When the contract expired, she got her big break – the lead role in Universal Pictures’ 1945 western “Salome, Where She Danced.” A New York Times film critic remarked that she had, “all the ‘looks’ one girl could ask for,” adding, “she dances with a sensuousness which must have caused the Hays office some anguish.” The Hays Code he refers to determined what was acceptable and unacceptable content for motion pictures, keeping out material the group deemed inappropriate for viewers. De Carlo recalled her big entrance in the film. “I came through these beaded curtains, wearing a Japanese kimono and a Japanese headpiece, and then performed a Siamese dance,” she said. “Nobody seemed to know quite why.”

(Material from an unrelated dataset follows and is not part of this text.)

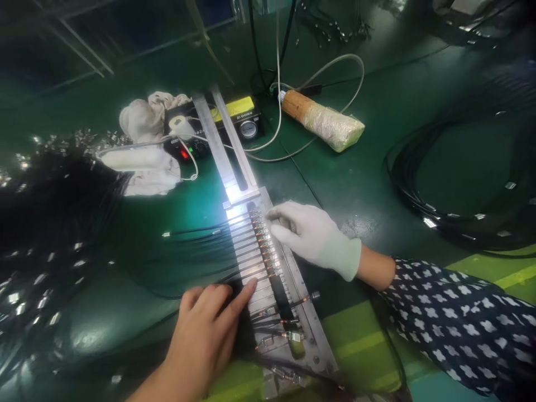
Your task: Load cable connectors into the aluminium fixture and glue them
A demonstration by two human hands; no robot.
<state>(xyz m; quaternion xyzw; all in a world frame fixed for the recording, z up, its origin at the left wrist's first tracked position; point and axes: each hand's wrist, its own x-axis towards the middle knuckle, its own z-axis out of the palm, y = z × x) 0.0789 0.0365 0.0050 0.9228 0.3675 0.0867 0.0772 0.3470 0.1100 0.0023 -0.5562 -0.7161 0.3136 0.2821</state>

The studio had undergone a nation-wide search for the perfect girl to play the part of Salome, claiming they considered more than 20,000 girls. The chosen actress had to be beautiful as well as talented in song and dance. When De Carlo was chosen, she was dubbed the, “most beautiful girl in the world,” by American film producer Walter Wanger. She was an unstoppable force. De Carlo went on to star in numerous films, often playing an exotic beauty in westerns or donning a harem dress for “sex-and-sand” films such as 1947’s “Slave Girl” and 1948’s “Casbah.” Her career later took a more serious turn with what turned out to be one of her most memorable roles. She played Moses’ wife Sephora alongside Charlton Heston in Cecil B. DeMille’s “The Ten Commandments” in 1956.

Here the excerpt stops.